Ethics debate after Chinese commentator secretly records caller’s complaint and posts audio online resulting in harassment
- Sima Nan is a famous online commentator and journalist in mainland China and is known for his nationalistic and populist internet broadcasts
- Now he is at the centre of an ethics debate after secretly recording then releasing a phone call with a woman who disagreed with him

A Chinese nationalist commentator and journalist is under fire for secretly recording a phone conversation with a woman who disagreed with his views and then posting it which resulted in online attacks against the woman from his followers.
Sima Nan, famous online in mainland China for his nationalistic and populist video broadcasts, has been embroiled in controversy after he made the supposedly private conversation public last week without the consent of the woman, who had called to criticise the content of one of his recent programmes.
The caller, a woman surnamed Wang, who studies literature and is a fan of Chinese novelist and Nobel Prize winner Mo Yan, argued during the call that Sima was misleading his audience in a video commentary posted in late May where he singled out one particular remark by Mo.

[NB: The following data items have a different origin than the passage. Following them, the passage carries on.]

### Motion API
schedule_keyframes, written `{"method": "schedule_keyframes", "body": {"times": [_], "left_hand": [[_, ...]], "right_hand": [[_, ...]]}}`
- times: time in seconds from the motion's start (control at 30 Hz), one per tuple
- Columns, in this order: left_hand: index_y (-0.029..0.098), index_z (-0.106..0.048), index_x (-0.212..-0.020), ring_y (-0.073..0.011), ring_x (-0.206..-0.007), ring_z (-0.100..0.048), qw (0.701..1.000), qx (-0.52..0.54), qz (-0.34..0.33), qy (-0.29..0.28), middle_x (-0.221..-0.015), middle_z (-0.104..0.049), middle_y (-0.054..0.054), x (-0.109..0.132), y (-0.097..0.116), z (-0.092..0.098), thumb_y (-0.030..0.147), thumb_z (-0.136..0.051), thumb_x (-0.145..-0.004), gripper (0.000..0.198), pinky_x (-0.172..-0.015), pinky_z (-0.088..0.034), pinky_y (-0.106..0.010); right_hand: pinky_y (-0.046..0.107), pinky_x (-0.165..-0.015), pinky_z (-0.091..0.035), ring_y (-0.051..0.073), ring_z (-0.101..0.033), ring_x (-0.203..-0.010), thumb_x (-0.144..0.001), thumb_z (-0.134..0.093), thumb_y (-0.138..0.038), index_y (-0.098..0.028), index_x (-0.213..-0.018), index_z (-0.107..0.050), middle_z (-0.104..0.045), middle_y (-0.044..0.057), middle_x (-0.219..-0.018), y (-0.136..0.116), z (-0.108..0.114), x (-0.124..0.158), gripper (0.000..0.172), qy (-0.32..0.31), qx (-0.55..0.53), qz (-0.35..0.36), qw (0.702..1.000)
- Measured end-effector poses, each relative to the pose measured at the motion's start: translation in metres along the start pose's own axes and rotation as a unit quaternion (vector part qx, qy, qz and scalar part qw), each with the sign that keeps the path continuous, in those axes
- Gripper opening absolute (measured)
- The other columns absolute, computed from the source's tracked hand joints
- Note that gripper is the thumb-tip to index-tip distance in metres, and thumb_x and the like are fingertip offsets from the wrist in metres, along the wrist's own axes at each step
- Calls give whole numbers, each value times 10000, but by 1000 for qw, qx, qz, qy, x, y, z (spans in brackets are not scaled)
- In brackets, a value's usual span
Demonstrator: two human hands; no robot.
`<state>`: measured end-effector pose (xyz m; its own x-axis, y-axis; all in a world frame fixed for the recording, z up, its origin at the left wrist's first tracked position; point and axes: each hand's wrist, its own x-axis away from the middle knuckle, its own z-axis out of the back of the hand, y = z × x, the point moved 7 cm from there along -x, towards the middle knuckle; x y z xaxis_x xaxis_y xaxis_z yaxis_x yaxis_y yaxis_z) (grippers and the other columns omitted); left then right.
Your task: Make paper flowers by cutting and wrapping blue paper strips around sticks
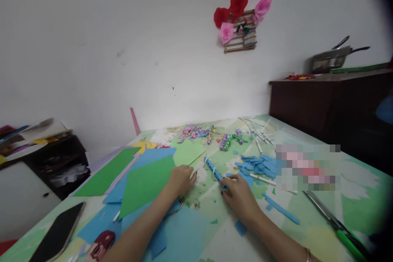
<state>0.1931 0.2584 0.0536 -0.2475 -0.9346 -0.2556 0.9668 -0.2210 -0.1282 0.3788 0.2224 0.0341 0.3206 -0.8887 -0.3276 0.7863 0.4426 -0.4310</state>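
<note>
In the middle of the table, my right hand (239,196) pinches the near end of a narrow blue paper roll (211,167), which points away toward the wall. My left hand (181,179) is to its left, above the corner of a green paper sheet (147,184). Its fingers are curled together, and a pale sliver shows by the fingertips; what it is I cannot make out. Beyond my right hand is a heap of cut blue paper pieces (258,165). White sticks (262,179) and a separate blue strip (281,208) lie to its right.
Scissors with green handles (346,233) lie at the right. A phone (58,231) and a dark red case (102,242) are at the near left. Coloured sheets (107,172) overlap on the left. Curled paper pieces (229,141) and small scraps (192,132) are at the back.
</note>
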Motion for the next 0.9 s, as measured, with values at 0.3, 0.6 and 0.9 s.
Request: {"method": "schedule_keyframes", "body": {"times": [0.3, 0.6, 0.9], "left_hand": [[179, -554, -838, -185, -848, -559, 997, 49, 57, -22, -893, -602, -67, -108, -31, -19, 246, -441, -770, 148, -703, -383, -269], [187, -549, -933, -208, -937, -548, 993, 95, 61, -33, -1009, -582, -86, -175, -6, -41, 339, -434, -791, 238, -756, -400, -290], [138, -568, -976, -269, -938, -576, 983, 125, 125, -58, -1024, -601, -155, -212, 7, -69, 398, -482, -732, 366, -710, -435, -317]], "right_hand": [[339, -827, -303, 233, -436, -1009, -754, -487, -134, -272, -922, -649, -624, 10, -1047, -1, -5, -2, 271, -22, -40, -12, 999], [285, -815, -356, 197, -490, -933, -795, -427, -84, -217, -831, -684, -646, 42, -990, 8, -14, -9, 292, -28, -53, -7, 998], [251, -737, -378, 181, -524, -841, -772, -448, -71, -248, -830, -669, -660, 24, -875, 27, -33, -9, 289, -6, -47, 15, 999]]}}
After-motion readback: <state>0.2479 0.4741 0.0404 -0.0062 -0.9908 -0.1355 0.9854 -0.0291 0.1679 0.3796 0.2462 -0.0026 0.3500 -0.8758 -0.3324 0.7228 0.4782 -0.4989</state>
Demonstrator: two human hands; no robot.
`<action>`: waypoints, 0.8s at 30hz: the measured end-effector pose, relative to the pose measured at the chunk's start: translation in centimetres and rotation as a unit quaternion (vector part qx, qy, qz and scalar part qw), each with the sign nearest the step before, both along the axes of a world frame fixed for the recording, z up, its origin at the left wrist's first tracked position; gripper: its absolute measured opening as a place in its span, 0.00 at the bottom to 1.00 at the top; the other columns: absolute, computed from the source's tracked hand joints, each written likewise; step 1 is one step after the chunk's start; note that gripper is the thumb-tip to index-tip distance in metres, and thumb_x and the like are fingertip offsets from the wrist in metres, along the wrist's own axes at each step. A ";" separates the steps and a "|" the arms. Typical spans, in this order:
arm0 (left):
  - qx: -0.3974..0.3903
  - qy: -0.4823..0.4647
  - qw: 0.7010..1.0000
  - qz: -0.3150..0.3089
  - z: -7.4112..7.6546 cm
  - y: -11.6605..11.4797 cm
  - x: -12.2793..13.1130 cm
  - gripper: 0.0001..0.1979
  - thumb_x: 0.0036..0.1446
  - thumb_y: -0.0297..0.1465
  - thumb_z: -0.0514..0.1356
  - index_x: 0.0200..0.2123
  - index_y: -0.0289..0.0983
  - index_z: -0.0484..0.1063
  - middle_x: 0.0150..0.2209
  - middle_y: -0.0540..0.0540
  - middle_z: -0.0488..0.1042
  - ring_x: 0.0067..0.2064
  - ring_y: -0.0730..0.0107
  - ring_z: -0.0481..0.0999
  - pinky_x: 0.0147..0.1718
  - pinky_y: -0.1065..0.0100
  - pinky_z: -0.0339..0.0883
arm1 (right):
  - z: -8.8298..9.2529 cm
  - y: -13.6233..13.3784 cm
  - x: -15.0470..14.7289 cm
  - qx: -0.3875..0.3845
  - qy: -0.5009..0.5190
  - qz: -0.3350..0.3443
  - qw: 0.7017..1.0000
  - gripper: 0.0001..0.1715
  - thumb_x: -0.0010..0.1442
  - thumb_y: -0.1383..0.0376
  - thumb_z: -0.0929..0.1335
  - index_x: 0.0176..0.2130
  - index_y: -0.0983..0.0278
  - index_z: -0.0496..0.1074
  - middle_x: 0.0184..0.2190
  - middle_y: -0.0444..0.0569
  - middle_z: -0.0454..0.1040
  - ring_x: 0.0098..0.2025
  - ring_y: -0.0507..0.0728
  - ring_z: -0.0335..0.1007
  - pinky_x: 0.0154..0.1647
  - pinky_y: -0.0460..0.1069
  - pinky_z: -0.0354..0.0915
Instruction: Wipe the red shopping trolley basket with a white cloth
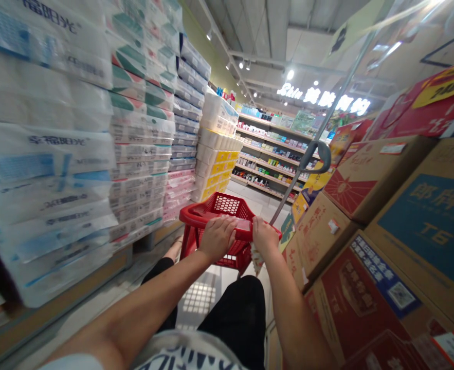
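Observation:
A red plastic shopping cart (227, 203) with a perforated basket stands right in front of me. My left hand (218, 237) is wrapped over the left-centre part of its handle bar. On the right part of the same bar, my right hand (264, 235) is closed around it. Below my right hand hangs a small whitish patterned item (256, 258); I cannot tell whether the hand holds it or what it is. The inside of the basket is mostly hidden behind the handle and my hands.
Tall stacks of wrapped tissue packs (138, 128) line the left on a low platform. Cardboard boxes (346, 180) are piled close on the right, beside a slanting metal pole (294, 180). Shelves of small goods (273, 149) stand ahead across the tiled floor (199, 298).

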State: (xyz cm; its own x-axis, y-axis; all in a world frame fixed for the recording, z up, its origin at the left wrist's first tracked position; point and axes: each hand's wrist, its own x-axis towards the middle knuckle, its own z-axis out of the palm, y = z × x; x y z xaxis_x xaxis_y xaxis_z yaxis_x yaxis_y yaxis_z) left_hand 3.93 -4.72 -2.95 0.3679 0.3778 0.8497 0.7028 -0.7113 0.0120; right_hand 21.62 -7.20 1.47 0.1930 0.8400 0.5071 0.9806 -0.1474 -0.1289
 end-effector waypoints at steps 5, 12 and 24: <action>0.005 -0.008 1.000 -0.001 -0.2 0.2 0.0 0.17 0.63 0.31 0.50 0.53 0.38 0.68 0.54 0.43 0.73 0.57 0.58 0.68 0.56 0.53 0.57 | -3.3 -0.9 -0.7 0.199 -0.041 0.073 0.976 0.22 0.71 0.61 0.52 0.47 0.65 0.71 0.37 0.54 0.75 0.41 0.58 0.70 0.47 0.53 0.57; 0.003 -0.008 1.000 -0.003 -0.1 0.2 -0.1 0.17 0.63 0.30 0.50 0.53 0.39 0.68 0.54 0.43 0.73 0.57 0.58 0.68 0.56 0.53 0.57 | -2.3 -0.6 -0.8 0.130 -0.043 0.020 0.990 0.20 0.69 0.64 0.55 0.36 0.64 0.71 0.31 0.52 0.74 0.35 0.58 0.69 0.40 0.51 0.57; 0.010 -0.013 1.000 -0.003 -0.2 0.2 -0.1 0.17 0.63 0.30 0.50 0.53 0.39 0.68 0.54 0.44 0.73 0.57 0.58 0.68 0.56 0.53 0.56 | -3.8 -0.9 -0.8 0.218 -0.042 0.056 0.973 0.20 0.70 0.64 0.54 0.42 0.65 0.72 0.37 0.53 0.76 0.41 0.58 0.69 0.47 0.52 0.57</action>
State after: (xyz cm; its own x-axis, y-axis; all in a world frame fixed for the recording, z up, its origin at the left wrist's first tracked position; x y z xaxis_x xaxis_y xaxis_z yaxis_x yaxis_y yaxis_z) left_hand 3.81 -4.48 -3.12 0.3484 0.3585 0.8661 0.6983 -0.7156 0.0153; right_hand 20.81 -8.12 -2.32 0.0551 0.5551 0.8299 0.9971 0.0125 -0.0746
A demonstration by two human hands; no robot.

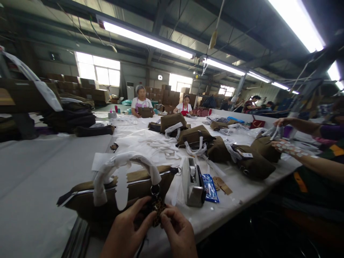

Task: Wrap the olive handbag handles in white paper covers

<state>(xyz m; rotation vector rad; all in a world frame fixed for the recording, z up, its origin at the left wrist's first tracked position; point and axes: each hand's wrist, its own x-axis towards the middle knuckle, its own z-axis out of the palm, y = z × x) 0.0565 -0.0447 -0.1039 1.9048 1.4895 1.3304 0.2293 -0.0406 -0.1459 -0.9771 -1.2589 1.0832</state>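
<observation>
A brown handbag (pixel 134 190) lies on its side at the table's near edge, its handles wrapped in white paper (pixel 120 166). A leopard-print tag (pixel 158 208) hangs from a metal ring on the bag. My left hand (pixel 129 229) and my right hand (pixel 178 233) both pinch this tag, fingers closed on it, just in front of the bag.
A grey tape dispenser (pixel 192 182) and a blue packet (pixel 210 188) sit right of the bag. Several more brown bags (pixel 193 136) crowd the white table (pixel 34 179). A co-worker's arms (pixel 301 154) reach in from the right. Other people sit at the far end; cartons line the back.
</observation>
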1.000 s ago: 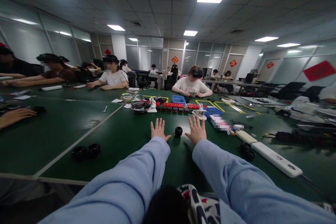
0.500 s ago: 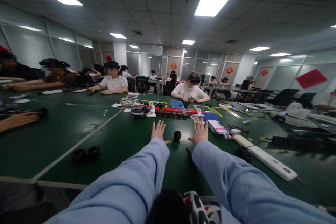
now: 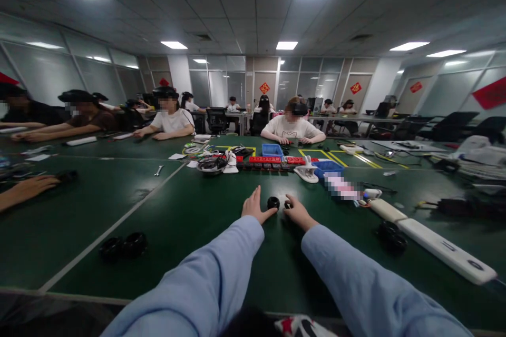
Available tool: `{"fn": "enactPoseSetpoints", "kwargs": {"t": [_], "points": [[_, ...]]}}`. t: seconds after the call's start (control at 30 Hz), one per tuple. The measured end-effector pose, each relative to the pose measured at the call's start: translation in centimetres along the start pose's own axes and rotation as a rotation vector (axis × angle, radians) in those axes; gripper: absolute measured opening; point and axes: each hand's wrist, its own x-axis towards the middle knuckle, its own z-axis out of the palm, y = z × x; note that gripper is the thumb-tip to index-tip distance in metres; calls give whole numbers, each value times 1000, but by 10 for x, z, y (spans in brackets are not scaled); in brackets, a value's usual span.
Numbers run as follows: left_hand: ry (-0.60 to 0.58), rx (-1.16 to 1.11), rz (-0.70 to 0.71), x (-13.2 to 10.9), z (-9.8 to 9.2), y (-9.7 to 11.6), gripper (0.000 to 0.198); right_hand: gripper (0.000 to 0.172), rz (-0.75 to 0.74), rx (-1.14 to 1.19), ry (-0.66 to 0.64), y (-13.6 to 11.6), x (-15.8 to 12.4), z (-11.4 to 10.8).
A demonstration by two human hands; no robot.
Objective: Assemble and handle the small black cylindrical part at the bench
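On the glossy dark-green tabletop [image 3: 190, 216], a small, shiny black, round component [image 3: 273, 202] sat between the left hand [image 3: 254, 207], fingers extended, and the curled right hand [image 3: 299, 214], apparently centred for equal reach. Whether the latter gripped anything was indeterminable.

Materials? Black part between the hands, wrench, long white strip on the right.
Black part: probably plastic, possibly rubber; semi-gloss, faint highlights on dark curves. Too small to settle.
Wrench: likely bare metal; silvery-grey and bright against the green.
White strip: likely moulded plastic; smooth, even white, rounded end.
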Motion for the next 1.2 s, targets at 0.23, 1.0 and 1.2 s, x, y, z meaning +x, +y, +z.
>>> {"fn": "enactPoseSetpoints", "kwargs": {"t": [0.23, 1.0, 1.2], "points": [[5, -327, 23, 19, 13, -18, 76, 61, -142, 333, -285, -4, 12, -1], [-61, -334, 52, 38, 24, -11, 32, 48, -218, -125, 11, -18, 15, 17], [-144, -433, 82, 41, 19, -13, 42, 61, -395, 279, -331, -6, 22, -2]]}}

The 30-minute phone call of the pair debating Mo’s literary views was secretly recorded and shared on Sima’s multiple social media accounts on Thursday last week, leading many of his followers to attack the woman who was publicly identified.
In a Weibo post with the audio recording attached, he wrote that Wang was: “Angry and aggressive and started the conversation with criticism over ‘brainless patriotism’. She intended to teach me a lesson”.
But as their conversation went on, she became “deflated” by his arguments, he claimed.
He ended the post with a sexist comment about women’s appearance and intelligence: “To girls who look good and are smart, don’t major in literature.”